Sin-le-Noble a connu une industrialisation à trois visages : la fosse Déjardin, ouverte en 1901 par la Compagnie des Mines d'Aniche et exploitée jusqu'en 1984, la fosse Puits du Midi, ouverte en 1947 par le Groupe de Douai et fermée dès 1972, et la raffinerie de sucre Fiévet, fondée en 1850, dont le souvenir est aujourd'hui porté par le géant Chucrate. Cette triple identité industrielle a façonné un bâti varié, complété après-guerre par de nouveaux quartiers comme les Épis et la cité de la Montée, construits durant le baby-boom des années 1950 à 1970.

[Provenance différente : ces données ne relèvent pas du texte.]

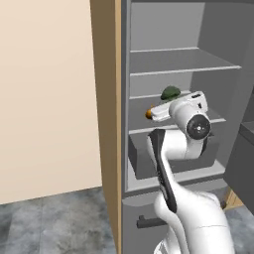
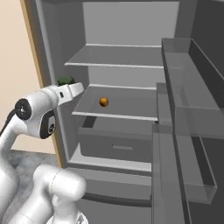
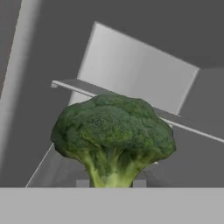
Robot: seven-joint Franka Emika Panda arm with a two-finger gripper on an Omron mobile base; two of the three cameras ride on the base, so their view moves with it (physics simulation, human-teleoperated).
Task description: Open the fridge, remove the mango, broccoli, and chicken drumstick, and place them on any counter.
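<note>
The fridge (image 1: 163,62) (image 2: 124,57) stands open in front of me. My gripper (image 3: 110,183) is shut on the pale stem of the broccoli (image 3: 113,129), whose dark green head pokes up just past my white hand (image 1: 170,93) (image 2: 65,80), near the fridge's left wall at the middle shelves. The mango (image 2: 103,102) (image 1: 149,113), small and orange, lies on the middle shelf, apart from the gripper. The chicken drumstick and the counter are out of view.
The open fridge door (image 2: 183,131) with its clear bins juts toward me on the right. A grey crisper drawer (image 2: 116,146) sits under the mango's shelf. The lower drawer's black handle (image 1: 148,221) is below. A tan side panel (image 1: 106,99) borders the left.
</note>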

- Le bâti sinois mêle les maisons minières héritées des fosses Déjardin et Puits du Midi et les quartiers résidentiels de l'après-guerre, avec des toits à deux pentes couverts de tuiles mécaniques dont les solins de cheminée en mortier ancien sont aujourd'hui en fin de vie.
- Les épisodes pluvieux intenses du Nord, accentués par l'absence de relief sur cette plaine du Douaisis, sollicitent fortement les gouttières en zinc et les noues des maisons mitoyennes de Sin-le-Noble.
- Les cycles de gel-dégel répétés entre novembre et mars fissurent progressivement les mortiers de scellement des faîtières et décollent les solins de cheminée, en particulier sur les toitures les plus anciennes du secteur minier.
Connaitre les spécificités du bâti de Sin-le-Noble permet à Couverture Cassagrande d'orienter chaque diagnostic vers les zones de faiblesse les plus probables selon l'âge du bâtiment, son exposition et son environnement immédiat dans le Nord.